- DIRECTIONS -
Once you have read the data below, write it all out exactly.

- RECORDED DATA -
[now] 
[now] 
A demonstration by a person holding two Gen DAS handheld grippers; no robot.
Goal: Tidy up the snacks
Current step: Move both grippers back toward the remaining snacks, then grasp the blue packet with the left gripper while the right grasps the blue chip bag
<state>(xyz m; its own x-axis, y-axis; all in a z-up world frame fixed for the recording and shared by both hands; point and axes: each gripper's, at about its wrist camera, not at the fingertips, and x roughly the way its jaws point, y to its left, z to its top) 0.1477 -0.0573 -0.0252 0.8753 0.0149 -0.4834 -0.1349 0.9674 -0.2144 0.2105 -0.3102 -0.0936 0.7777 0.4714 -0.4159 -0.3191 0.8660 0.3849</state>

- SOLUTION BELOW -
[now] 
[now] 
A demonstration by a person holding two Gen DAS handheld grippers; no robot.
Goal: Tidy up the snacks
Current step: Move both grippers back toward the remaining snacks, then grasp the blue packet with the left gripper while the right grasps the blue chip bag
<state>(xyz m; its own x-axis, y-axis; all in a z-up world frame fixed for the recording and shared by both hands; point and axes: each gripper's, at about its wrist camera, not at the fingertips, and x roughly the way its jaws point, y to its left, z to its top) 0.1477 -0.0573 -0.0252 0.8753 0.0149 -0.4834 -0.1349 0.9674 -0.2144 0.2105 -0.3102 -0.0936 0.7777 0.4714 -0.4159 -0.3191 0.8660 0.3849</state>

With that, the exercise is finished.